Time change has impact on health
By Ry Clarke - Lethbridge Herald
Local Journalism Initiative Reporter on March 11, 2023.
It’s that time a year again – you get to lose an hour of sleep Saturday night because of Daylight Saving Time.
Daylight Saving begins Sunday and though modern-technology does the hard work for us, don’t forget to set that annoying oven clock forward one-hour Sunday. This time of year, we lose an hour as the clocks jump ahead – spring is for springing forward, as the old adage goes.
While there are perks to the process with light longer into the evenings and lower energy use, there are downsides to DST as well, besides losing an extra hour of sleep.
Mental health can be affected by the seasonal change with experts noting the increases in sleeping issues, mood changes, and increased risk to our general awareness.
“You have a clock in your brain, it is roughly 24 hours, and it continues to cycle. It is deep inside your brain, and it’s tiny, around 20,000 neurons. This tiny area has a huge influence on brain and body function. What it’s doing, like a conductor, is basically coordinating functions in our body and brain at different times a day,” said Robert McDonald, professor in the Department of Neuroscience at the University of Lethbridge.
“At different times of the day, different parts of the brain and body need resources, and at other times they don’t. A key part of that is light, the clock is set by light.”
McDonald notes our internal clock can be affected by factors in our life, the social-clock.
“The problems arise when that social time, or societal time, is being misaligned with our natural body time,” said McDonald.
“With Daylight Saving, which lasts from spring to autumn, your social clock is one hour earlier than your body clock.”
When our body is subjected to change, like Daylight Saving, the effects can cause troubles for us.
“Springing forward causes things like sleep disruption, affects productivity and it can have many negative health impacts,” said McDonald.
“One thing that happens during the spring forward is there are more car accidents. We believe this is because people are tired and their cognitive systems are not working as well. There are also more heart attacks, workplace accidents, and strokes.”
McDonald says the change lasts with us for six months of the year when we go through constant changes. “If your circadian system has never been able to set, it takes weeks for it to recover from a reset,” said McDonald.
“Your circadian system becomes totally dysregulated; it can’t keep up.”

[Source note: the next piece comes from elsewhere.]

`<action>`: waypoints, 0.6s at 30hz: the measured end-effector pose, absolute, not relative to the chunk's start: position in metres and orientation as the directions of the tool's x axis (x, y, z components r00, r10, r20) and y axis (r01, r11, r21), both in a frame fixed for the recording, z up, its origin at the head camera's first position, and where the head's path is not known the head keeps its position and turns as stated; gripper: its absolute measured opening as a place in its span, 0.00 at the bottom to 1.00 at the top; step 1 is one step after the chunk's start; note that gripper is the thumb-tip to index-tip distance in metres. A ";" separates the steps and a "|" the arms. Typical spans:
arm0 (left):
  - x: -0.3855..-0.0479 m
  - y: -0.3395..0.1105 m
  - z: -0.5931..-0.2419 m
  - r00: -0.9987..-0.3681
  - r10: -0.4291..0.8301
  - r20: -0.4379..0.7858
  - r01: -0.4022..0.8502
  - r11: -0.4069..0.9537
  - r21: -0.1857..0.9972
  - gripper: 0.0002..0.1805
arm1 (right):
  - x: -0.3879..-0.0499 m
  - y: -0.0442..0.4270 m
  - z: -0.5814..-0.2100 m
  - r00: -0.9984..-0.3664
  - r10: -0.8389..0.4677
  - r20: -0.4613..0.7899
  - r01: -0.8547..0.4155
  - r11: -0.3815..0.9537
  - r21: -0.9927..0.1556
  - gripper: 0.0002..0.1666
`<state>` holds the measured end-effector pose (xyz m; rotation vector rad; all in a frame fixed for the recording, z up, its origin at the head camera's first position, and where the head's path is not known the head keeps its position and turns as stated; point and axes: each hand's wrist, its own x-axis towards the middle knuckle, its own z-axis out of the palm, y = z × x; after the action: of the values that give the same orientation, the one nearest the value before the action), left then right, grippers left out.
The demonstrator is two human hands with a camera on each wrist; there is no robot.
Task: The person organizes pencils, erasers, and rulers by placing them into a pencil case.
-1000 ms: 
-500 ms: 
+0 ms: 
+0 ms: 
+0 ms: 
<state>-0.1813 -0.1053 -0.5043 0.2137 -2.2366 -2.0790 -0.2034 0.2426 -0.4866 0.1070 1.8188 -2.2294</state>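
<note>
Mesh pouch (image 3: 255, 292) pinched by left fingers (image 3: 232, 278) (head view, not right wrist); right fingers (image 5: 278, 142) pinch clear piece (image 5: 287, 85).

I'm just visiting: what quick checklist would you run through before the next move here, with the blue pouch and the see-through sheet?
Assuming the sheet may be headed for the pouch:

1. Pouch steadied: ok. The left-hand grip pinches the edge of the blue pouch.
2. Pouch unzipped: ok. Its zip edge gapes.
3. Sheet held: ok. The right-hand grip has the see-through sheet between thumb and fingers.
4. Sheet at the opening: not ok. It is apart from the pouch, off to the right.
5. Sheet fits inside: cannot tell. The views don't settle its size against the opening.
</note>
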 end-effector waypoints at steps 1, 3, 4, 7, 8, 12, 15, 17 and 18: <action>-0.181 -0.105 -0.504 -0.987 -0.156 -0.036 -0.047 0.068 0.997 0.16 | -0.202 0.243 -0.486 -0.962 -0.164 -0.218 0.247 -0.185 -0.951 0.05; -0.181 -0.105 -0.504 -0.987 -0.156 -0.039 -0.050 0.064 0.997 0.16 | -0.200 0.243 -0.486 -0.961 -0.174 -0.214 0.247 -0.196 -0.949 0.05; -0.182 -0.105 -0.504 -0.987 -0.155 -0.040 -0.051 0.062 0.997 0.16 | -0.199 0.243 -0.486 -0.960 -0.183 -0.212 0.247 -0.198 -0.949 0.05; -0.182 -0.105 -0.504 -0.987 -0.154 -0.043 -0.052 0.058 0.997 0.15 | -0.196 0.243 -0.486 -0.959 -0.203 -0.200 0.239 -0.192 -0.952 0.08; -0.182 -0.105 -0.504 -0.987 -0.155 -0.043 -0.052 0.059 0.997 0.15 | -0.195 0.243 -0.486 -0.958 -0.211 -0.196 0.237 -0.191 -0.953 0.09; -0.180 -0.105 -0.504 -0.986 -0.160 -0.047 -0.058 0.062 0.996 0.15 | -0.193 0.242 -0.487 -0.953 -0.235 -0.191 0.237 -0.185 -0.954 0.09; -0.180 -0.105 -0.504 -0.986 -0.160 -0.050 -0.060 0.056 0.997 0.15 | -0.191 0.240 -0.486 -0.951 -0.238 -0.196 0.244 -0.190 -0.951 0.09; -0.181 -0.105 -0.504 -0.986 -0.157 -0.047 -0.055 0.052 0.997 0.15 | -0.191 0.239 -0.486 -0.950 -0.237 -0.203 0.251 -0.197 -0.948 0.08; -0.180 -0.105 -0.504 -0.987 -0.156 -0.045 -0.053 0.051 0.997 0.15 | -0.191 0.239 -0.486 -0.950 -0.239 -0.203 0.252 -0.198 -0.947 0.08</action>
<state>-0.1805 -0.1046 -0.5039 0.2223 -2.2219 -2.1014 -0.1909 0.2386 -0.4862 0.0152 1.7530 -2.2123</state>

Rather than a mean-time standard, experts recommend standard-time synchronisation.
“There was a vote on whether we would go to full-time Daylight Saving, or whether we would continue to switch back and forth from daylight savings to standard time. Both those are terrible choices – what the vote should have been on was whether or not we go to standard time,” said McDonald.
“Going full-time Daylight Saving is the worst; you are constantly going against your biological clock, switching back and forth. I would say there’s a general consensus in my field that standard time would be the best.”
There are ways to help curb the cause so we can stay ahead of the change.
“Having a regimented schedule, we believe, is better for your clock. Getting up at the same time, even on weekends. The clock is very sensitive to when we eat as well. Eating late at night, and foods that aren’t particularly good, or snacking can rest the clock, too,” said McDonald.
“What we are finding in our work is that some people are very resilient to these kinds of perturbations of the circadian system, and other people are extremely sensitive to them. We are all on the continuum, with things like age, male and female differences, and people with different chrono-types.”